╔══

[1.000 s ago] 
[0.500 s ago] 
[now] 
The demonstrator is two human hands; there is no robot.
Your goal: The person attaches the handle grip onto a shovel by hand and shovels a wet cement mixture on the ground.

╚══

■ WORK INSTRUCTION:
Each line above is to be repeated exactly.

■ THE ANSWER:
[1.000 s ago] 
[0.500 s ago] 
[now] 
The demonstrator is two human hands; there is no robot.
Your goal: The person attaches the handle grip onto a shovel by hand and shovels a wet cement mixture on the ground.

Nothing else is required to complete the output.